THE TASK |
Wherever "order" shows up in the records below, copy the whole line.

DATA PROVIDED |
■ ■ ■ ■ ■ ■ ■

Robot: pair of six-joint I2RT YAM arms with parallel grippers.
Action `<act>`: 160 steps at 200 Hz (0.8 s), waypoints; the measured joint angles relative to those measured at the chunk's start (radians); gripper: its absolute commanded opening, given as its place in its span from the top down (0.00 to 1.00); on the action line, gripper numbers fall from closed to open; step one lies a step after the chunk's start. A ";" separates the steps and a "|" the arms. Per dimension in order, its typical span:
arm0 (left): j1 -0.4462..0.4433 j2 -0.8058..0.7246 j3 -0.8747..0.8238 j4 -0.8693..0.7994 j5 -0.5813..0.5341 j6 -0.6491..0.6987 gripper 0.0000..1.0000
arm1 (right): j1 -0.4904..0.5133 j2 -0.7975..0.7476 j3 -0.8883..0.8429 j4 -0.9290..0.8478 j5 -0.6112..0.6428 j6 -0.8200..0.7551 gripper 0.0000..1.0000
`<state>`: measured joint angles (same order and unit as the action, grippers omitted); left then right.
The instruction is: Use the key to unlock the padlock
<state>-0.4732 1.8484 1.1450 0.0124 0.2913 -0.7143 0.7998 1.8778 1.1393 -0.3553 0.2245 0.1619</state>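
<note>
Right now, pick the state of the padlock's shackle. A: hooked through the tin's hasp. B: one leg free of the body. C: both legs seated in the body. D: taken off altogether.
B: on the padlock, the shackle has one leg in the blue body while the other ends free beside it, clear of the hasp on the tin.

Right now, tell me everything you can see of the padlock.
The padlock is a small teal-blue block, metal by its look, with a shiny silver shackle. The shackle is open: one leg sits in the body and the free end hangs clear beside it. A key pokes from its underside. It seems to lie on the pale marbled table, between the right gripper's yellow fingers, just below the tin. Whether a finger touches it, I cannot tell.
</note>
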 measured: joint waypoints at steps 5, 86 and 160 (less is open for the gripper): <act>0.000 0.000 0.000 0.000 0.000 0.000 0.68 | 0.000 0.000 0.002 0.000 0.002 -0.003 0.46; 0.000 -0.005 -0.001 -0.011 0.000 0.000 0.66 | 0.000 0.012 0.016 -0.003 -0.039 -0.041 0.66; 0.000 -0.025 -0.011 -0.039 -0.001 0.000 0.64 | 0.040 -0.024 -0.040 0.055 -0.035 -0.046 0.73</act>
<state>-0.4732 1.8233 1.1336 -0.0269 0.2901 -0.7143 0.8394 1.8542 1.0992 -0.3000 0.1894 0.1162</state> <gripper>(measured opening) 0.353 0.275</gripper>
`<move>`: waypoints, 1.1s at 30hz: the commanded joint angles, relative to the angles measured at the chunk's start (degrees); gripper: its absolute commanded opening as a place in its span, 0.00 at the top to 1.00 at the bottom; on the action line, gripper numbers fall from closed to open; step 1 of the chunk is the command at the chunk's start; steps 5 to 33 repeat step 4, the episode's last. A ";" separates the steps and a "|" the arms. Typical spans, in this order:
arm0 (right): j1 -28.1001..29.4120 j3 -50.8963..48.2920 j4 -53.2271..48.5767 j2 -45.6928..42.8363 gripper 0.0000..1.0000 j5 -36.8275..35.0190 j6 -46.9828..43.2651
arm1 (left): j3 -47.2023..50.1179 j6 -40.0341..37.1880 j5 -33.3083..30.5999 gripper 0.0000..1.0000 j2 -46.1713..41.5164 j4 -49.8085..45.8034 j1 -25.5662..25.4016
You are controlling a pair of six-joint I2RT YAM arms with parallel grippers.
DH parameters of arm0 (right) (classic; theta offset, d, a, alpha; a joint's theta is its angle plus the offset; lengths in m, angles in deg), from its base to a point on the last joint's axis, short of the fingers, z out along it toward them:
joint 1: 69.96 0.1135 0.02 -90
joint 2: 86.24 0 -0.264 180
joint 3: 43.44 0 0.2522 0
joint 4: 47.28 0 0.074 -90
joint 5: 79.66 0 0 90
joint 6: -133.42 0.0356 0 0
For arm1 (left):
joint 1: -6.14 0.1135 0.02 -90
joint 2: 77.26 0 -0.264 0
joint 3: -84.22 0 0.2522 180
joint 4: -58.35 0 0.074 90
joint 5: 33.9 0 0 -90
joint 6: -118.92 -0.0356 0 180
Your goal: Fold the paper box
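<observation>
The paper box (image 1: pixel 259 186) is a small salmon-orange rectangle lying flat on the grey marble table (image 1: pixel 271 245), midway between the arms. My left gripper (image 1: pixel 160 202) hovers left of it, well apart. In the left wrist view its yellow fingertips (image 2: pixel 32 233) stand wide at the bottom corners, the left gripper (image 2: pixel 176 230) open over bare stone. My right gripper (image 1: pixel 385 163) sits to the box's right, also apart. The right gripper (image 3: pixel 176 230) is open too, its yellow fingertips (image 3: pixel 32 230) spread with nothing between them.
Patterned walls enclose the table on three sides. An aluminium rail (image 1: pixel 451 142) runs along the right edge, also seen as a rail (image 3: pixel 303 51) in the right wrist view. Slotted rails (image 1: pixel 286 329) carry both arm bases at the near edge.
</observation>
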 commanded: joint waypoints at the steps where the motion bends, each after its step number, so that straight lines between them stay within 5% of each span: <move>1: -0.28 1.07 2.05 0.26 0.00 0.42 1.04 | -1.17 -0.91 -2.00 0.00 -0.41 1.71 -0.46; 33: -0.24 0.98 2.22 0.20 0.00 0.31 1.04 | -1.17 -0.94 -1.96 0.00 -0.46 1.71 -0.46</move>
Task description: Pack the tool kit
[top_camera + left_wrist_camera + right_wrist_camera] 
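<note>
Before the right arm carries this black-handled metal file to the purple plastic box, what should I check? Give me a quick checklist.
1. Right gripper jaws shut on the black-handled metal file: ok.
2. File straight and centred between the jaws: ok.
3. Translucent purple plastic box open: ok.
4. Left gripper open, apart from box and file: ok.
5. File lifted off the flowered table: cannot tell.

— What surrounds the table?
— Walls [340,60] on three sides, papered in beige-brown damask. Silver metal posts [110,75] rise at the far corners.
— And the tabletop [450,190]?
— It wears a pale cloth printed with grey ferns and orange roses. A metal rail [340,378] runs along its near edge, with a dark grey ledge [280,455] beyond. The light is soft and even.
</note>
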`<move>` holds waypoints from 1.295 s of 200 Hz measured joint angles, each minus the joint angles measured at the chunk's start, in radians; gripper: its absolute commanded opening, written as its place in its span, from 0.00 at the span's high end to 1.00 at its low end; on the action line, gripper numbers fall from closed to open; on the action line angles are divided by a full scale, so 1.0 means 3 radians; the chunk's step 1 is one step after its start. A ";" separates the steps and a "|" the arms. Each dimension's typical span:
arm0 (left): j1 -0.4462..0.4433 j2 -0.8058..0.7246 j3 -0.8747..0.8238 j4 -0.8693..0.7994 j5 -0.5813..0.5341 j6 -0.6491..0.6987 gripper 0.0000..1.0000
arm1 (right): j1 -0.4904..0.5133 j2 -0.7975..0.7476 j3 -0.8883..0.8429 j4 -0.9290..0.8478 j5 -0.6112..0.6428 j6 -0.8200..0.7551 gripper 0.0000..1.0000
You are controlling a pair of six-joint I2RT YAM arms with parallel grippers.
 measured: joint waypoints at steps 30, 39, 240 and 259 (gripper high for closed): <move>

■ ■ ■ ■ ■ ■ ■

COMPLETED EXERCISE |
Action `<act>`: 160 steps at 200 Hz (0.8 s), waypoints; the measured joint angles relative to those measured at the chunk's start (radians); gripper: its absolute commanded opening, given as its place in its span from the top down (0.00 to 1.00); on the action line, gripper numbers fall from closed to open; step one lies a step after the chunk's start. A ";" separates the steps and a "|" the arms. Per dimension in order, its typical span:
`<state>`: measured joint angles (same order and unit as the action, grippers omitted); left then right.
`<move>`: waypoints, 1.1s at 30hz: the commanded joint angles, relative to the angles measured at the chunk's start (degrees); gripper: its absolute commanded opening as a place in its span, 0.00 at the top to 1.00 at the bottom; on the action line, gripper numbers fall from closed to open; step 1 of the chunk is the command at the chunk's start; steps 5 to 33 repeat step 4, the episode's last. A ";" separates the steps and a "|" the arms. Typical spans, in this order:

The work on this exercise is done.